Assemble the Side Rails
Now lay the left and right Rails all out as they’ll fit together, making sure the pocket holes and rough faces of all the pieces are facing up. First, spreads waterproof exterior glue on the angled end of the Leg Rail. Then attach it to the Seat Rail using 1 1/4" Kreg Blue-Kote™ Pocket-Hole Screws. Now you can attach this assembly to the Back Rail. It could be tough to measure the exact location where the Seat Rail and Back Rail should meet. So, instead use a straight board at least 6'-long, as shown. Align the angled end of the Seat Rail with this board, then position the Leg/Seat Rail assembly so it fits tight against the Back Rail and touches the scrap board. Make couple layout marks on the seat rail. Then spread glue on the end of the Seat Rails, place it back in position, and secure it with 1 1/4" Blue-Kote™ Pocket-Hole Screws. Repeat these steps to assemble the other Rails.
Make the Slats
Cut 16 Slats to length from 1x6 cedar boards, as shown in the cutting diagram. Drill pocket holes in the ends of the Slats. Making sure they are in the rough face, as shown.
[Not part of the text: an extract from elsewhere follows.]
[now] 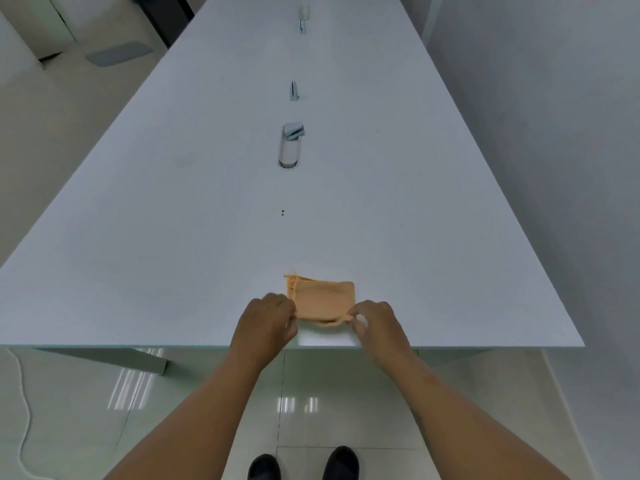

Connect the Slats to One Side Assembly
Lay the righthand side assembly on a flat work surface, as shown. Attach the Slats at the very ends first using waterproof glue and 1 1/4" Blue-Kote™ Pocket-Hole Screws. Then position the other slats with equal gaps (about 1/4") between them, and glue and screw all the Slats in place.
Make the Braces
Now you can cut two Seat Braces and two Back Braces to length from a 1x4 Cedar board, as shown in the cutting diagram. These will get glues and screwed across the Rail joints. These joints are under a lot of stress, and cedar is soft. Adding the Braces ensures that your chaise will stay strong for the long haul. Because these will be hidden on the underside of the chaise, it doesn’t matter which face is which. Drill 1/8" pilot holes in each Brace, as shown. You can speed this up by just marking Seat Brace and one Back Brace, then stacking the like Braces together as you drill through both.
Secure the Braces
Spread glue on one face of a Seat Brace and a Back Brace, position them where shown, and then screw them down. You can use Blue-Kote™ Pocket-Hole Screws here, as well. Even though you’re not putting the screws in pocket holes, they work great in this type of application, too.
Secure the Other Side
Now you can glue and pocket-hole screw the Slats to the other side assembly. After that, attach the Braces, and your chaise lounge is almost complete. At this point, you’ll probably want to sand the outer surfaces. Because cedar is soft, this will go quickly with 120-grit sandpaper on a random-orbit sander. There’s no need to sand the underside.
Then you can apply a finish you like. We brushed on a coat of “natural cedar” semi-transparent deck stain. If your chaise will live outside all the time, it’s a good idea to stain the underside, too. You won’t see most of it, but the stain will help protect the wood.